As part of this, any parameters present in the requesting URL are merged
into the pagination links
([https://core.trac.wordpress.org/browser/tags/5.7/src/wp-includes
/general-template.php#L4197 ref]).
This is a safeguard to ensure that any logic which relies on `$_GET`
parameters in a paginated series still functions as expected as the user
navigates through paginated states. E.g., a plugin may use query
parameters to describe a date range in an archive; such as
`/archive/page/2/?date_from=2001-12-20&date_to=2020-05-14`.
I'd like for theme/plugin authors to be able to disable/bypass this
'merging' process.
**The problem(s)**
The current behaviour makes it possible to request (paginated) archive
templates with arbitrary, meaningless query parameters (e.g.,
https://wordpress.org/support/topic-
tag/iframe/page/5/?cats=yes&dogs=no&cake=please&utm_tracking=broken).
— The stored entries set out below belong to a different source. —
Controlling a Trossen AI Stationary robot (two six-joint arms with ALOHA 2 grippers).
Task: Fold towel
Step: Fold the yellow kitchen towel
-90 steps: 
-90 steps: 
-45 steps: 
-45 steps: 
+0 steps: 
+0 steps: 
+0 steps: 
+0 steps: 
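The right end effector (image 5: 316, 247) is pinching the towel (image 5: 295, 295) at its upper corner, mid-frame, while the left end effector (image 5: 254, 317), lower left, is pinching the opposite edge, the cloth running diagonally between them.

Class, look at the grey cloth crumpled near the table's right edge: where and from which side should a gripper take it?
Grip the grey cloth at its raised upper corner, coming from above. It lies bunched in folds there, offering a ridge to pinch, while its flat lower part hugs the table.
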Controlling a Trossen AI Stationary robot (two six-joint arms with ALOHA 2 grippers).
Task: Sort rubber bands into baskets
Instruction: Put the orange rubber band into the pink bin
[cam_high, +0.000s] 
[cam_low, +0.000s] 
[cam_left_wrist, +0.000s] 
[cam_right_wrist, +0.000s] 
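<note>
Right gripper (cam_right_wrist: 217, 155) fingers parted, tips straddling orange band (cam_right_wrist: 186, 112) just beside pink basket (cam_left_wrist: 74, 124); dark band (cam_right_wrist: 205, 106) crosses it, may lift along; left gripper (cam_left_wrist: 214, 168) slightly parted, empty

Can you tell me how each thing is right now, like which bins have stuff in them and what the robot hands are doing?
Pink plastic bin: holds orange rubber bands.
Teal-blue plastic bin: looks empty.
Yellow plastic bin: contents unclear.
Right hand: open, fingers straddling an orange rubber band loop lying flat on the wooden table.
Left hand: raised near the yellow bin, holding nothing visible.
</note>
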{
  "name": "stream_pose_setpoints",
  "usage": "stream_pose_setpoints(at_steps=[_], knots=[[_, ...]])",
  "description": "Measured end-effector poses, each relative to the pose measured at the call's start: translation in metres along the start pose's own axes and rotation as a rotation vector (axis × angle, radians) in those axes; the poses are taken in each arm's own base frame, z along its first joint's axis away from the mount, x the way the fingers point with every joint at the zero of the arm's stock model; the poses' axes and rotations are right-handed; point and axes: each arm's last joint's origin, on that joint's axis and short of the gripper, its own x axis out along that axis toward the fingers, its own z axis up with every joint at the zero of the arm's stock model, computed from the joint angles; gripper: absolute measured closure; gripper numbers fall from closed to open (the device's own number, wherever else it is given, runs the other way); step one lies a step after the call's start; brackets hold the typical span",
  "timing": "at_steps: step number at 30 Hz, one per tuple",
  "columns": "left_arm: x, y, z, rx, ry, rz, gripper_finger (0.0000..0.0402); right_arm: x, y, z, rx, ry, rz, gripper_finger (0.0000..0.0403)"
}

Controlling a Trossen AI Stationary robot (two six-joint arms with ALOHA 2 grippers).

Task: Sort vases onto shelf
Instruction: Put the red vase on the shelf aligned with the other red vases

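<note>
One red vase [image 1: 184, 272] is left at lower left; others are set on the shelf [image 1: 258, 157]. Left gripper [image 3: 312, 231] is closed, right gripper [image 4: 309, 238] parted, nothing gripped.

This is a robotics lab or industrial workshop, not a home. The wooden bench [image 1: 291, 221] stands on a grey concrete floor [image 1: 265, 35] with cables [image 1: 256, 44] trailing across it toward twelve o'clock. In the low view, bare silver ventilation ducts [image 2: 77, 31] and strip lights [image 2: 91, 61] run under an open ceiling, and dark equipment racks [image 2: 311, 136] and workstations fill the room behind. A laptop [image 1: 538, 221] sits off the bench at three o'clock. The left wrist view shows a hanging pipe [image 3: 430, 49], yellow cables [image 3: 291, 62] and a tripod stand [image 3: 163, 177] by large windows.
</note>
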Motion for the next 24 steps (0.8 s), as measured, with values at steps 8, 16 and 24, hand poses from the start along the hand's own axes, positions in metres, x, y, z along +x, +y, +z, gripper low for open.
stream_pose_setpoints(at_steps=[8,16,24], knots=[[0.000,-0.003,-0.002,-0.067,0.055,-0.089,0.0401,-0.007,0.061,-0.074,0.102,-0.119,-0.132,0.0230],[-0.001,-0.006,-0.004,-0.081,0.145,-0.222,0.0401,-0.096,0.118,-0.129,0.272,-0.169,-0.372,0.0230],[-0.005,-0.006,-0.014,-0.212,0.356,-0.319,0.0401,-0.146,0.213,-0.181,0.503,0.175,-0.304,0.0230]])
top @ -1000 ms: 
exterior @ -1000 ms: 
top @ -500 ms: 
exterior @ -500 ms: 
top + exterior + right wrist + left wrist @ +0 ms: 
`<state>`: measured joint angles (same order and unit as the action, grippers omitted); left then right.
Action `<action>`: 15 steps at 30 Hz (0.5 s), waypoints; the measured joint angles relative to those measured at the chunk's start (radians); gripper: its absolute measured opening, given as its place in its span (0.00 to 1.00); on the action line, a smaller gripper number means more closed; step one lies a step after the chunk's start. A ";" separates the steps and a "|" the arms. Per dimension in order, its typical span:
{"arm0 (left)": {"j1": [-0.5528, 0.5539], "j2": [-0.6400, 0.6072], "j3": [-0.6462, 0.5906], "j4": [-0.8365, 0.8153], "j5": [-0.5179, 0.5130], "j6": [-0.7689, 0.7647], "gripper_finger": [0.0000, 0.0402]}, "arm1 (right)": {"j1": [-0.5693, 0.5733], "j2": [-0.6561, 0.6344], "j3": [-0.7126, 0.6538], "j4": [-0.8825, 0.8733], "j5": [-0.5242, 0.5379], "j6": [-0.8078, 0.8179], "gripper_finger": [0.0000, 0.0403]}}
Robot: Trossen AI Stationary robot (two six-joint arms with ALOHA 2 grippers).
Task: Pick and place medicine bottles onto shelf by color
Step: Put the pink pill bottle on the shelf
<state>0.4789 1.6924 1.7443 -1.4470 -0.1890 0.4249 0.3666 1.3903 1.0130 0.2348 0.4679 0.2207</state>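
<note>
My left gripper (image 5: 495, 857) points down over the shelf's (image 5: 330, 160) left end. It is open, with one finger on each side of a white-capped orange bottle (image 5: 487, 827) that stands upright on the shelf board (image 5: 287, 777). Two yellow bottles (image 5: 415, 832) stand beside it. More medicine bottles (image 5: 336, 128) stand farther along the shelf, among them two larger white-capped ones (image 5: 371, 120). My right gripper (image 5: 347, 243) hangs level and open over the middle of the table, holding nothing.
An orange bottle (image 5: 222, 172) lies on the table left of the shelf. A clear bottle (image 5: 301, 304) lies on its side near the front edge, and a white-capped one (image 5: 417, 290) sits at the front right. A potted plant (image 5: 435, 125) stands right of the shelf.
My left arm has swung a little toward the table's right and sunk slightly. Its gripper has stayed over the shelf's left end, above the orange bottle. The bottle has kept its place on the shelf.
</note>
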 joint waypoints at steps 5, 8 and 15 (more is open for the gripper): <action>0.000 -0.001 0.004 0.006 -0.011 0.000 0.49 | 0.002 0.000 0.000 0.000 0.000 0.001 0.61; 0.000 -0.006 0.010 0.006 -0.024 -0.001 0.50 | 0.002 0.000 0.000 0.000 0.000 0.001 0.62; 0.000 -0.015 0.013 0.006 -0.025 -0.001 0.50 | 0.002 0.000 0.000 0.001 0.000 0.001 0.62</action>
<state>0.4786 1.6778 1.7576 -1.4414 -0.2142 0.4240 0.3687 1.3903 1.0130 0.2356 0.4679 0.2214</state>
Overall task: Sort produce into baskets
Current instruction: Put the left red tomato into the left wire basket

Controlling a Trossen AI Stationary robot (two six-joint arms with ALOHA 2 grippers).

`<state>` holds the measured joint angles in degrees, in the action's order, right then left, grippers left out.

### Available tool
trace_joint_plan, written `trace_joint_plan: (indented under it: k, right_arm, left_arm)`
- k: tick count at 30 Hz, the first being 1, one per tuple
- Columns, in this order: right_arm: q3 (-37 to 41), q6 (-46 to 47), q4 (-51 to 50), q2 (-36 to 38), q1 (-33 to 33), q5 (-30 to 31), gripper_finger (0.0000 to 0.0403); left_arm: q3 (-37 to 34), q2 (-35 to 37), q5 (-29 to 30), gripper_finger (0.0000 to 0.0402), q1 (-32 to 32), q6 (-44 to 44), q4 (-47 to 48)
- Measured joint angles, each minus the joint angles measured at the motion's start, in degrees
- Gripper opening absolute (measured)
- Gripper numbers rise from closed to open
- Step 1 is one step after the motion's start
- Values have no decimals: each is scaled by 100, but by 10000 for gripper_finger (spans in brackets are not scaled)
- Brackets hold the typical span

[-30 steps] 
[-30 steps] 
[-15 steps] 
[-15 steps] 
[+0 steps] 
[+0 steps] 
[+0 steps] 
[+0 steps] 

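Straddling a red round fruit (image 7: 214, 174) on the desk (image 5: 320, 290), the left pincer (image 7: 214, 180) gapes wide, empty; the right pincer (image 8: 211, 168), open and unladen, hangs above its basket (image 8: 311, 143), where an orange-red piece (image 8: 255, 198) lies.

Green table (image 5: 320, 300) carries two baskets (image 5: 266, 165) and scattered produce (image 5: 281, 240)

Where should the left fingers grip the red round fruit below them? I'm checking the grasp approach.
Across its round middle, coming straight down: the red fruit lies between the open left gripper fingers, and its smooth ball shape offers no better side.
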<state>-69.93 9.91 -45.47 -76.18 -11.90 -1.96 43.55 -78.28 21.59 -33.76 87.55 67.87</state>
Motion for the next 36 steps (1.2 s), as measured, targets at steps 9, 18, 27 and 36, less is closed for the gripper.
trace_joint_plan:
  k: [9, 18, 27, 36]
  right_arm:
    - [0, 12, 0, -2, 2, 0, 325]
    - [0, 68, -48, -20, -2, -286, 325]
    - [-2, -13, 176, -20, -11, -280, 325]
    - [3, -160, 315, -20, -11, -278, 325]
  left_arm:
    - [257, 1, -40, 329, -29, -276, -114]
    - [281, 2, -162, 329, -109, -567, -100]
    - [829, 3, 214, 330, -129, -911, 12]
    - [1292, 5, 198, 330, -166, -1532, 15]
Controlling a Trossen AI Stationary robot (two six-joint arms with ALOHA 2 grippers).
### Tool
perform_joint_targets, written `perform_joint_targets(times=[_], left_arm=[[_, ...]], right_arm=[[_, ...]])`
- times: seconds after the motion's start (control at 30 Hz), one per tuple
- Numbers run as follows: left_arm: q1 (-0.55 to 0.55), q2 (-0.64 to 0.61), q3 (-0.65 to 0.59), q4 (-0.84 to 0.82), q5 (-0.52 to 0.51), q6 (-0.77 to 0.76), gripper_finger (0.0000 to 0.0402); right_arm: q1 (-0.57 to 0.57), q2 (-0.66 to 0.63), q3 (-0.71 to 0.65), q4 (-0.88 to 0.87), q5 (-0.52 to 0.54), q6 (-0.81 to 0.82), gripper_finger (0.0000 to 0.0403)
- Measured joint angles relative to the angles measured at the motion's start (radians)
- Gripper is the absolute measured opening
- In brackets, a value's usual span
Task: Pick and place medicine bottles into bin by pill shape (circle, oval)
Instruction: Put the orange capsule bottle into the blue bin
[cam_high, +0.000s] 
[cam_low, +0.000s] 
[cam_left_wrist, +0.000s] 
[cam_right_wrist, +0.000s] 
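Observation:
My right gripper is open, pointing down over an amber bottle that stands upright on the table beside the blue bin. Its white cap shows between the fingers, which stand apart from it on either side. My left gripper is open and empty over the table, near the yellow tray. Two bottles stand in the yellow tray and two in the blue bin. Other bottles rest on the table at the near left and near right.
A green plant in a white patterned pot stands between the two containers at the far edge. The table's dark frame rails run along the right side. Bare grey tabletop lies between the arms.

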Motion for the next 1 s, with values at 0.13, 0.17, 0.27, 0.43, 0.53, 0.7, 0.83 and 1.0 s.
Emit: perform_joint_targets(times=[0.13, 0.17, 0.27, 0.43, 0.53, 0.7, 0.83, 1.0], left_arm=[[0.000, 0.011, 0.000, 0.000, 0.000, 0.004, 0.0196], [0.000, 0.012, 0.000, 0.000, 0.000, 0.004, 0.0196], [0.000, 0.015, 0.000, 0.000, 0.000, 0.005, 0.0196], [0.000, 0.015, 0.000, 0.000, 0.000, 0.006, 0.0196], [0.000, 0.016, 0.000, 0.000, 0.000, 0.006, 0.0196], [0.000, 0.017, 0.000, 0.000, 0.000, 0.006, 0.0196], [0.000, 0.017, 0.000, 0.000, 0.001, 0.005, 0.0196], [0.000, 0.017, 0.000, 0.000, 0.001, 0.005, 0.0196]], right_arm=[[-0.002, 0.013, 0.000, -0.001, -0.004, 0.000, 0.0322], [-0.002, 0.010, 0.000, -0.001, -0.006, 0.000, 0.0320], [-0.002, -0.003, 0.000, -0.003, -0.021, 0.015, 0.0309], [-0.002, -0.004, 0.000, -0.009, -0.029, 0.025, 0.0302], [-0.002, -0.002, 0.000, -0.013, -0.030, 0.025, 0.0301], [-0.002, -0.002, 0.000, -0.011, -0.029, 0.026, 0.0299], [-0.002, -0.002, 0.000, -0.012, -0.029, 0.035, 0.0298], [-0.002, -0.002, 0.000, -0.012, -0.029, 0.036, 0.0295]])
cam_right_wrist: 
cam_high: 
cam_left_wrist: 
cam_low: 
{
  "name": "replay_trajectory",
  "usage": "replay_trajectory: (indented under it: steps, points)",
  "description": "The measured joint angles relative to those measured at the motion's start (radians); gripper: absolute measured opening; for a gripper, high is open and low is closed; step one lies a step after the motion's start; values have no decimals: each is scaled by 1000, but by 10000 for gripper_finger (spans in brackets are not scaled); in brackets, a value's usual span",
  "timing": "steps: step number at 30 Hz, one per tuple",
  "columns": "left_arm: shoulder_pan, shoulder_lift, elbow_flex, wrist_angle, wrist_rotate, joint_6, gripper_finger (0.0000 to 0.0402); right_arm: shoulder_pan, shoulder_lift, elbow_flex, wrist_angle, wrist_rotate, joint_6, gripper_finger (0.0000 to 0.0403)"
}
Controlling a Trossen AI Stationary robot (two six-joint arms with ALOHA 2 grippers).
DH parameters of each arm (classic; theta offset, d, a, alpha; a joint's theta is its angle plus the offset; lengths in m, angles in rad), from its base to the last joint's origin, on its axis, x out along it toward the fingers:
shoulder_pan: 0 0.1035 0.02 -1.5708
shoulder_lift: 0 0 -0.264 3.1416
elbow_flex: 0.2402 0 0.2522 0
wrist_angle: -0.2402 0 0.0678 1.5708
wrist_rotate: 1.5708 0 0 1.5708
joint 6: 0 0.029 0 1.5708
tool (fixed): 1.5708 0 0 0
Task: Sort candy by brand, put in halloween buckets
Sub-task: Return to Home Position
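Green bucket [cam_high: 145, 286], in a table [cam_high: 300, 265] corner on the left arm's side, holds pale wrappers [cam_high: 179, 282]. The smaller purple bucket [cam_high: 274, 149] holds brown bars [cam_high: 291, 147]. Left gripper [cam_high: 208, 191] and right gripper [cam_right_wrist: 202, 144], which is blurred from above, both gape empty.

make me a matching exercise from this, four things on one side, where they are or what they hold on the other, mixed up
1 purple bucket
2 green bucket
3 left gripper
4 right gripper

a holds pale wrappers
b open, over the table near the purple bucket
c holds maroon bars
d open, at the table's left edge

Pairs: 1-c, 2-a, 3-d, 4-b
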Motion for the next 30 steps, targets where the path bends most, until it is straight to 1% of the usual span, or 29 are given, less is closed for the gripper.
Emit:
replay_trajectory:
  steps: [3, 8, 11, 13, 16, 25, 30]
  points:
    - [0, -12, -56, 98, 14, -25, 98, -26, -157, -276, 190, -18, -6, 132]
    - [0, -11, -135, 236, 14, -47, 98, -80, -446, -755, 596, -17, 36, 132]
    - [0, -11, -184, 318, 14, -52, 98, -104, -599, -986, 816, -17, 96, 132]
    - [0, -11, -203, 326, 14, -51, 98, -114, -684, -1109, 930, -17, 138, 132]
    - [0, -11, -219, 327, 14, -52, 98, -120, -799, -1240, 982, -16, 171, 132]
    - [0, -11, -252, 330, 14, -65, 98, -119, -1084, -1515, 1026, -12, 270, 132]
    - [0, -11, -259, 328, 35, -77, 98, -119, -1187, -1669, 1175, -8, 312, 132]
Those parameters persist through all subsequent paginated requests.
This bypasses caches, breaks digital analytics, and inflates crawling from
third party systems (search engines, social media, etc), as it 'creates'
many additional URLs.
Furthermore, because WordPress doesn't natively output canonical URL tags
on paginated archives, this can be ''extremely'' destructive from an SEO
perspective; particularly on large sites, where the 'existence' of many
such URLs compounds the problems above. And whilst the presence of a
canonical tag would mitigate ''some'' of that damage, it wouldn't address
those other problems.
**A potential solution**
I propose that we should introduce a new filter into
[https://github.com/WordPress/WordPress/blob/master/wp-includes/general-
template.php#L4154 paginate_links] which allows theme/plugin authors to
bypass the code block which merges in query parameters.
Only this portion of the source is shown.